EXERCISE OBJECTIVE: Reproduce, from the lines below, exactly the stretch that begins at the line containing "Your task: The" and ends at the line containing "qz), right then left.", both included.

↓

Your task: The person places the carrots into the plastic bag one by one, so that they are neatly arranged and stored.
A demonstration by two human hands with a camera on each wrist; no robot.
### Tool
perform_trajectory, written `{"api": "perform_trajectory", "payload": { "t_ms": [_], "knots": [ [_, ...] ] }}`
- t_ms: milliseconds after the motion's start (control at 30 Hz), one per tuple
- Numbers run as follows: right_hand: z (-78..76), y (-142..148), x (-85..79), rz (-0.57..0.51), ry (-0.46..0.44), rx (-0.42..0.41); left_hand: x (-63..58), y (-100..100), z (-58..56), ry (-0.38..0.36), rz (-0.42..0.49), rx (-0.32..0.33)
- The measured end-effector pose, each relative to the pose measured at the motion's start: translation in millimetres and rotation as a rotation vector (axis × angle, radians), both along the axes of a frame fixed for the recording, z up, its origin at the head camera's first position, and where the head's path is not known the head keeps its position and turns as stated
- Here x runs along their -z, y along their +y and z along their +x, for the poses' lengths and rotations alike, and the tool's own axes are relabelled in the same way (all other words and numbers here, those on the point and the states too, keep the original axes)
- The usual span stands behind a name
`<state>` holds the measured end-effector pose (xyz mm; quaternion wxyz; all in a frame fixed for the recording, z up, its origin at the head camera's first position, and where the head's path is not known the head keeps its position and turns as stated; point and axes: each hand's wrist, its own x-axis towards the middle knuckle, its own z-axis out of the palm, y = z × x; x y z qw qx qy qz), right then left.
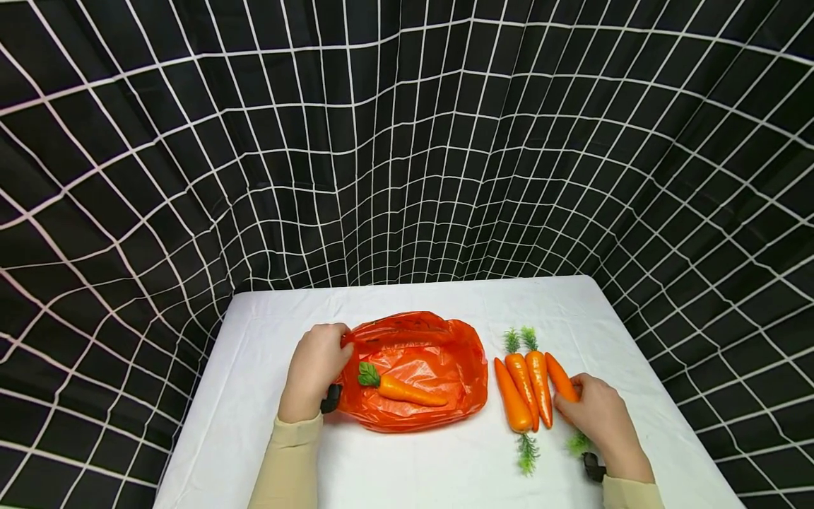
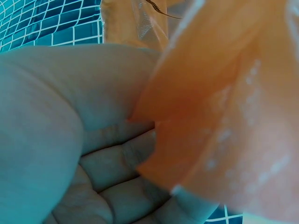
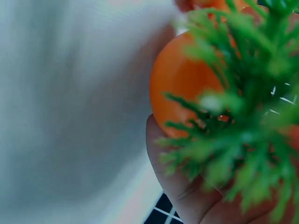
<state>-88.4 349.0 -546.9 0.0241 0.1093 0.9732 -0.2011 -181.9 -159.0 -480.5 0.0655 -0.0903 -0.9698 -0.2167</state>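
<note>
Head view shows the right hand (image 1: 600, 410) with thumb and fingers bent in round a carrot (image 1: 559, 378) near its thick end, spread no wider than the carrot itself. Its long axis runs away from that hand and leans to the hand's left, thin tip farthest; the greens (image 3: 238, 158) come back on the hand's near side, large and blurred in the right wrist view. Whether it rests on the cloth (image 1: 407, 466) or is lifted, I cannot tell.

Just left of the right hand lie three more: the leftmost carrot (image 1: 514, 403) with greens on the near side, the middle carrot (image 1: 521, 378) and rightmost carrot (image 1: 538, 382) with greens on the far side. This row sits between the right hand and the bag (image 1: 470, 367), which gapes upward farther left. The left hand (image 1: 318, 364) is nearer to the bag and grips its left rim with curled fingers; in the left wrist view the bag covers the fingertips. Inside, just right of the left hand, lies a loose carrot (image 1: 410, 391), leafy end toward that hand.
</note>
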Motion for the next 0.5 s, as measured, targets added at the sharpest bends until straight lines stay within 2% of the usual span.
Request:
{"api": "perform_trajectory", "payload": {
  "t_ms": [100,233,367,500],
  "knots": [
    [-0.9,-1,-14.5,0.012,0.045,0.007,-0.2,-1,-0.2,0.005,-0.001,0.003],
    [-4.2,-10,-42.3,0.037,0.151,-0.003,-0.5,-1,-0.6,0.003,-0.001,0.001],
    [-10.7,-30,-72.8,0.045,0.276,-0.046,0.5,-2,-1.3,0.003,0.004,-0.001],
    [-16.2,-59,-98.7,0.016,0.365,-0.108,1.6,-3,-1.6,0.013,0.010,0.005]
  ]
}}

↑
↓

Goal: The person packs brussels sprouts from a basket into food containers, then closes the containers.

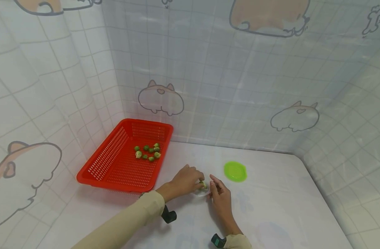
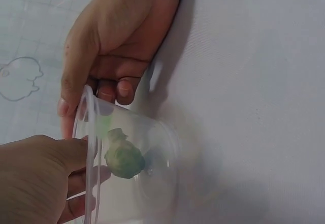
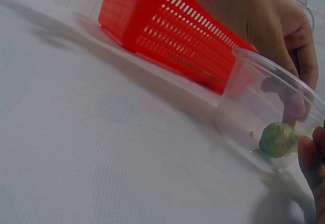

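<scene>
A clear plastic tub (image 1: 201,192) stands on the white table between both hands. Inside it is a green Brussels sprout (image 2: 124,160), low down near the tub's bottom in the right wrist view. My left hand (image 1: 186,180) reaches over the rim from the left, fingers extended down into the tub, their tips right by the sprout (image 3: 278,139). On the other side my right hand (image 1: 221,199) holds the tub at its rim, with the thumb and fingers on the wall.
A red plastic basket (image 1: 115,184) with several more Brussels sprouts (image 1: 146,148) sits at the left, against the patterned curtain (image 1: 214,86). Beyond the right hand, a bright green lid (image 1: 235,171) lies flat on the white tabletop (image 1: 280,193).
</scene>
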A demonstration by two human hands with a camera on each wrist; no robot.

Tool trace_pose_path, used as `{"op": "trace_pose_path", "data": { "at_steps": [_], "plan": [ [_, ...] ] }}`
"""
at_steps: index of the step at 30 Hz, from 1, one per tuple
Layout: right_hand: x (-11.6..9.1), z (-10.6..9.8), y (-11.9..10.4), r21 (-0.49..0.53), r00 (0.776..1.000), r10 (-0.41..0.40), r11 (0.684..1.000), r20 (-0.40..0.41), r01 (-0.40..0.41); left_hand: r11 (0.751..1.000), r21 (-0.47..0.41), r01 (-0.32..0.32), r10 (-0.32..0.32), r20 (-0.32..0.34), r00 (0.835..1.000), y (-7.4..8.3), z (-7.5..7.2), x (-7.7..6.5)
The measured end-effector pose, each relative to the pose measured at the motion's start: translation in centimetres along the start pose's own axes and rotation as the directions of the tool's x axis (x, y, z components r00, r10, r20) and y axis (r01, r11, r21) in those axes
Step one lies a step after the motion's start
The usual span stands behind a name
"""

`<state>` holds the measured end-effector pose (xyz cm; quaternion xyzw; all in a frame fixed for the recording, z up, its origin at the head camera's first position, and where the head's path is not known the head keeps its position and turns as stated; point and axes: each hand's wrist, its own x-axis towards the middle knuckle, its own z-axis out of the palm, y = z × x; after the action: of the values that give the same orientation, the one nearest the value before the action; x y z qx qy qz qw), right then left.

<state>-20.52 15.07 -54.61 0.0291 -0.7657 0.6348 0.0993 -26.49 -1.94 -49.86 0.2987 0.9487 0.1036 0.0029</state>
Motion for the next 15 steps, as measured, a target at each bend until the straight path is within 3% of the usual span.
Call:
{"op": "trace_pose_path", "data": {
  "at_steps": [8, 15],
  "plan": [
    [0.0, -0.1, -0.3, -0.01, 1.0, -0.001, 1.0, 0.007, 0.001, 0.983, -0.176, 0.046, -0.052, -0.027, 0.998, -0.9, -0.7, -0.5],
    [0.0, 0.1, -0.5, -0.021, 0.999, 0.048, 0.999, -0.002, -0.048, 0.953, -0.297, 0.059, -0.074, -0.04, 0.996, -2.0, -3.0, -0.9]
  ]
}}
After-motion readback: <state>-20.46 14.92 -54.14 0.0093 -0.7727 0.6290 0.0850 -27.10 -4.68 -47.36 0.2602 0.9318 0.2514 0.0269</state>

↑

SOLUTION BELOW:
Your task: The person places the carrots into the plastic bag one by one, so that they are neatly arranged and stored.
A demonstration by two human hands with a camera on each wrist; no robot.
### Tool
perform_trajectory, written `{"api": "perform_trajectory", "payload": { "t_ms": [_], "knots": [ [_, ...] ] }}`
- t_ms: milliseconds after the motion's start (control at 30 Hz), one per tuple
- Numbers run as follows: right_hand: z (-78..76), y (-142..148), x (-85..79), rz (-0.57..0.51), ry (-0.46..0.44), rx (-0.42..0.41); left_hand: x (-63..58), y (-100..100), z (-58..56), ry (-0.38..0.36), rz (-0.42..0.49), rx (-0.32..0.33)
- The measured end-effector pose, each relative to the pose measured at the motion's start: translation in millimetres and rotation as a rotation vector (axis × angle, radians), both along the axes of a frame fixed for the recording, z up, its origin at the head camera's first position, and where the head's path is not known the head keeps its position and turns as stated
- Here x runs along their -z, y along their +y and z along their +x, for the poses' lengths and rotations alike, and the tool's own axes are relabelled in the same way (all other words and numbers here, those on the point and the states too, keep the original axes)
- The usual span stands behind a name
`<state>` holds the measured end-effector pose (xyz mm; quaternion wxyz; all in a frame fixed for the recording, z up, its origin at the head camera's first position, and where the head's path is not known the head keeps its position and turns as stated; point and axes: each hand's wrist, its own x-axis towards the middle knuckle, its own z-axis out of the palm, y = z × x; x y z qw qx qy qz), right then left.

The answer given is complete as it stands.